[TASK ITEM]
Copy all of the data that follows without altering a word.

[DATA EXTRACT]
-*-

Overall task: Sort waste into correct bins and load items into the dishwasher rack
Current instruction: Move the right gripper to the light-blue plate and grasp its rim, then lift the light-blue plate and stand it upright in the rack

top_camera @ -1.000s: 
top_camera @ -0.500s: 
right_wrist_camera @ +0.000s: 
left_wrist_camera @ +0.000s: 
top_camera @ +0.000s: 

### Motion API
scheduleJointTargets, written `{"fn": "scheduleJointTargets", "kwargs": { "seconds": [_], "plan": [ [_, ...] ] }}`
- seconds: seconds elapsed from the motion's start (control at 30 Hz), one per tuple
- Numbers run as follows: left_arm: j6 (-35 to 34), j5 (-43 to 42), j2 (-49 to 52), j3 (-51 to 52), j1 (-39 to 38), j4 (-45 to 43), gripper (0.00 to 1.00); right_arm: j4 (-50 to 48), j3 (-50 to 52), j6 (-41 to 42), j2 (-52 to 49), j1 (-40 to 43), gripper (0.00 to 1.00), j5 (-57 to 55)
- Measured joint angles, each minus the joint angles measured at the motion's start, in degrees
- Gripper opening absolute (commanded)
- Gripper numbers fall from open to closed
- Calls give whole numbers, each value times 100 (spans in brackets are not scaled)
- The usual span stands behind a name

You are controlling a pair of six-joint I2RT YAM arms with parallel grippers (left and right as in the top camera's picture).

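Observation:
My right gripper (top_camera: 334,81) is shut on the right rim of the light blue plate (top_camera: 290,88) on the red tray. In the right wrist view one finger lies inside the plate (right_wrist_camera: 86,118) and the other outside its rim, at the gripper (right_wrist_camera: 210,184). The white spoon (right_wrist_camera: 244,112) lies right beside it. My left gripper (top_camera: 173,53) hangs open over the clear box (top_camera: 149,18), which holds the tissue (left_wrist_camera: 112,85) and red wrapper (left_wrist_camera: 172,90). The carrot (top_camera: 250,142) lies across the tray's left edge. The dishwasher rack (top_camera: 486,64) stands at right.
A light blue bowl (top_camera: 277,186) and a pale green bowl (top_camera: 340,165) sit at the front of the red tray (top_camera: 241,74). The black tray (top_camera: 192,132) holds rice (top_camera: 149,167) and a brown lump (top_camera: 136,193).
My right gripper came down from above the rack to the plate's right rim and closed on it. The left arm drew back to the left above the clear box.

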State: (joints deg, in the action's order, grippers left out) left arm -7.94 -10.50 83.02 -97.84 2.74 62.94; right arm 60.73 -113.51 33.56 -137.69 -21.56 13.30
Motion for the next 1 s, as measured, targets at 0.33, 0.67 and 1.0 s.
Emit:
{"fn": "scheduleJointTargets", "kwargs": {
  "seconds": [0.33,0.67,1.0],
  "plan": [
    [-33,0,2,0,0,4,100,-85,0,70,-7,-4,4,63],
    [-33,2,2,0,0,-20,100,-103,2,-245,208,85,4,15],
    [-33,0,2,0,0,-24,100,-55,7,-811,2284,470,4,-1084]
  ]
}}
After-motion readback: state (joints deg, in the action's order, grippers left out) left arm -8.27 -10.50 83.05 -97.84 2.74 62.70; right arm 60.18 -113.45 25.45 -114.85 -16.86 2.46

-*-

[RESPONSE TO THE TASK]
Overall task: Sort waste into correct bins and load items into the dishwasher rack
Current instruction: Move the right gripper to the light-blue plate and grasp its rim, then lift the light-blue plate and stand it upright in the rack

top_camera @ -1.000s: 
top_camera @ -0.500s: 
right_wrist_camera @ +0.000s: 
left_wrist_camera @ +0.000s: 
top_camera @ +0.000s: 

### Motion API
scheduleJointTargets, written `{"fn": "scheduleJointTargets", "kwargs": { "seconds": [_], "plan": [ [_, ...] ] }}`
- seconds: seconds elapsed from the motion's start (control at 30 Hz), one per tuple
- Numbers run as follows: left_arm: j6 (-35 to 34), j5 (-43 to 42), j2 (-49 to 52), j3 (-51 to 52), j1 (-39 to 38), j4 (-45 to 43), gripper (0.00 to 1.00); right_arm: j4 (-50 to 48), j3 (-50 to 52), j6 (-41 to 42), j2 (-52 to 49), j1 (-40 to 43), gripper (0.00 to 1.00), j5 (-57 to 55)
- Measured joint angles, each minus the joint angles measured at the motion's start, in degrees
- Gripper opening absolute (commanded)
- Gripper numbers fall from open to closed
- Calls give whole numbers, each value times 100 (spans in brackets are not scaled)
- The usual span stands behind a name

You are controlling a pair of six-joint I2RT YAM arms with parallel grippers (left and right as in the top camera's picture).

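Observation:
My right gripper (top_camera: 334,81) is shut on the right rim of the light blue plate (top_camera: 290,88) on the red tray. In the right wrist view one finger lies inside the plate (right_wrist_camera: 86,118) and the other outside its rim, at the gripper (right_wrist_camera: 210,184). The white spoon (right_wrist_camera: 244,112) lies right beside it. My left gripper (top_camera: 173,53) hangs open over the clear box (top_camera: 149,18), which holds the tissue (left_wrist_camera: 112,85) and red wrapper (left_wrist_camera: 172,90). The carrot (top_camera: 250,142) lies across the tray's left edge. The dishwasher rack (top_camera: 486,64) stands at right.
A light blue bowl (top_camera: 277,186) and a pale green bowl (top_camera: 340,165) sit at the front of the red tray (top_camera: 241,74). The black tray (top_camera: 192,132) holds rice (top_camera: 149,167) and a brown lump (top_camera: 136,193).
My right gripper came down from above the rack to the plate's right rim and closed on it. The left arm drew back to the left above the clear box.
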
State: (joints deg, in the action's order, grippers left out) left arm -7.94 -10.50 83.02 -97.84 2.74 62.94; right arm 60.73 -113.51 33.56 -137.69 -21.56 13.30
Motion for the next 1 s, as measured, targets at 0.33, 0.67 and 1.0 s.
Emit:
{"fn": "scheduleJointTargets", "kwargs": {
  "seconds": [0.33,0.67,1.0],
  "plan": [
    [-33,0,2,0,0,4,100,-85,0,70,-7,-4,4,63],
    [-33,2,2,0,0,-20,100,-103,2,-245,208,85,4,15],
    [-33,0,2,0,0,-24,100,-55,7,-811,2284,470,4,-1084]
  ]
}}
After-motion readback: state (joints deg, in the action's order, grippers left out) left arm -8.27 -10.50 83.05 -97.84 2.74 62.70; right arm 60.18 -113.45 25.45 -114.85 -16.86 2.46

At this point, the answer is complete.